There are plenty of other examples of recent independent hits, including Berret-Koehler’s tremendous job with John Perkins’ best-selling Confessions of an Economic Hit Man and the runaway hits MoveOn’s 50 Ways to Love Your Country, from Inner Ocean, and Potomac Books’ Imperial Hubris. The time has come to marshal our independent might and technology for all progressive-minded books, so that the money made on your books does not, in the end, fund the very same corporate media interests we are all fighting against on other fronts.
This rant is meant not to excoriate progressive writers, but to draw attention to the fact that you need to do more than talk the talk about media reform. Independent publishers are with you, fighting against what’s happening to our media, to our democracy, and to our country. How much sense does it make to publish your books with the likes of corporate publishers, with the proceeds going to strengthen the very media and political systems against which you rail so eloquently? Why not make money for yourselves and also funnel profits into strengthening independent presses by giving us a chance to work with your names and ideas?

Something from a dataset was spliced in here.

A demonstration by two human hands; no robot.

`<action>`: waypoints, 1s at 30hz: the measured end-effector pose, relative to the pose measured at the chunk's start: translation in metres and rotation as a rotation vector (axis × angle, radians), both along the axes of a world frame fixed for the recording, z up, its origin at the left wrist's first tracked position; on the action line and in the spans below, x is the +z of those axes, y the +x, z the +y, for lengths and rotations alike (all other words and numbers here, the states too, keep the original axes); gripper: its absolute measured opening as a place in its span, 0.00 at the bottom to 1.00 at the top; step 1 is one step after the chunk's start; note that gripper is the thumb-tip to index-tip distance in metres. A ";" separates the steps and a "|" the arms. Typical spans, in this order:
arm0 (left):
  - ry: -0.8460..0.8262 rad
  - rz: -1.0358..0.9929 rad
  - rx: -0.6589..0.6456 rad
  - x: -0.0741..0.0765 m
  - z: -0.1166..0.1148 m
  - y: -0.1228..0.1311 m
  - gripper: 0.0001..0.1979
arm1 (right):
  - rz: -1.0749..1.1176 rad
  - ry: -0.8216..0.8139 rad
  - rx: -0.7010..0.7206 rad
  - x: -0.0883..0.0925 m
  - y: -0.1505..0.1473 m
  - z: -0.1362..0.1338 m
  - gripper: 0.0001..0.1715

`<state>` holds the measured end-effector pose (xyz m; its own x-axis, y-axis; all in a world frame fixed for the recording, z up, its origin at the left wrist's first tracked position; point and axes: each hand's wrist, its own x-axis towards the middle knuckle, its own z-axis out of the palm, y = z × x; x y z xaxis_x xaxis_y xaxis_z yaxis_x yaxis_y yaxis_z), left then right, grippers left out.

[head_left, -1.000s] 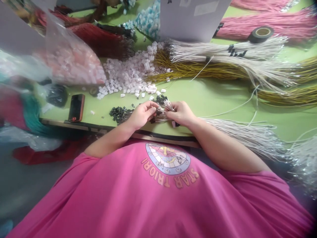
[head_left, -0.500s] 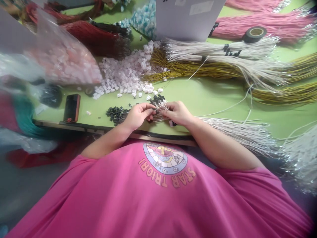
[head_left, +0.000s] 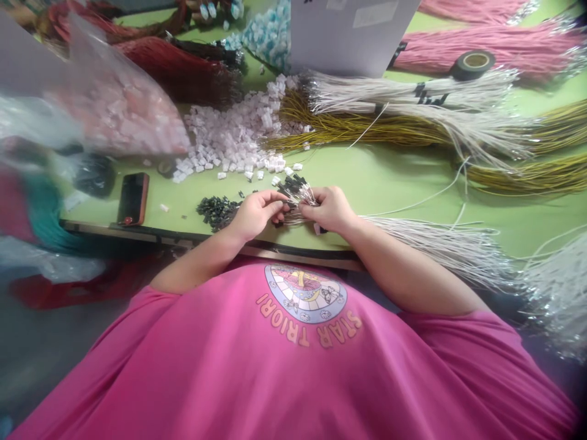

No one is asking you to make less money, or to see your books die on the vine due to a lack of publicity, marketing, or distribution. Book publishing has always been a crapshoot in corporate hands, and it always will be. Why not align your efforts with nimble, committed folks who are working to reform our media while they sell books? Just as the Internet is changing politics, it is changing media—and it is changing the slow and antiquated world of book publishing. We’ve proven it, and we can keep proving it, with ever more inventive ways of reaching out to the public.
You no longer have to make deals with the devil of corporate might in order to sell your books. Independent book publishers can work with writers to find their audiences and create new echo chambers with technology and various independent media partners. Together, we can spread word of your important ideas—and turn them into best-sellers.
We just need to be invited to the table. Let’s think creatively about new ways to publish books so we can start making some honest headway on changing our corrupt media system.
It’s time to put up—with some commitment to independent book publishing—or to shut up about media reform.
Jennifer Nix is editor-at-large at Chelsea Green Publishing based in White River Junction, Vermont. Reprinted from AlterNet (www.alternet.org, March 3, 2005), an online source for news and commentary about progressive politics and culture.